> **WHAT TO PRODUCE**
All the data that follows should be repeated exactly, without a single picture.

> **SUPPLIED MATERIAL**
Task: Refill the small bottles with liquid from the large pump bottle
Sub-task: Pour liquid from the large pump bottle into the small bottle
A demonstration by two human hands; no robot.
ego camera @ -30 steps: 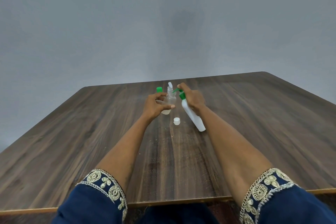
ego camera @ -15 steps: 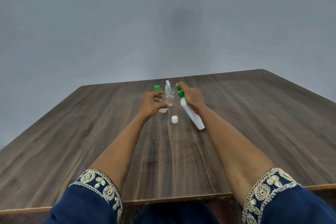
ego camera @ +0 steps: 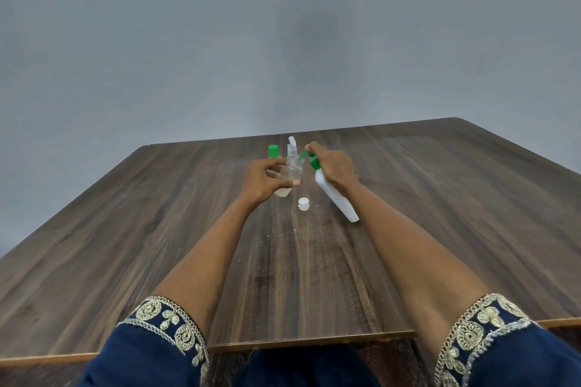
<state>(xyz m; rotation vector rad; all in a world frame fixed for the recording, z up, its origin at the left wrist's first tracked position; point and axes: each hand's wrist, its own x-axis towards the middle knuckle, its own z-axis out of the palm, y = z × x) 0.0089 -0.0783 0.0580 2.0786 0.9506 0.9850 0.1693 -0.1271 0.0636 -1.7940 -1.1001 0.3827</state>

> **SOLUTION TO THIS PROBLEM**
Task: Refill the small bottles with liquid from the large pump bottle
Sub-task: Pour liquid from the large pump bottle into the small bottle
A demonstration by two human hands; no robot.
ego camera @ -30 steps: 
ego camera @ -15 steps: 
ego camera @ +0 steps: 
<state>(xyz m; rotation vector rad; all in a world frame fixed for the recording, z up, its origin at the left wrist's first tracked position; point and axes: each hand's wrist, its own x-axis towards the middle knuckle, its own z-axis out of the palm, y = z × x) 0.0089 -0.0783 0.0580 2.0786 0.9506 0.9850 0.1693 -0.1271 0.0636 -1.7940 -1.1001 0.3827</state>

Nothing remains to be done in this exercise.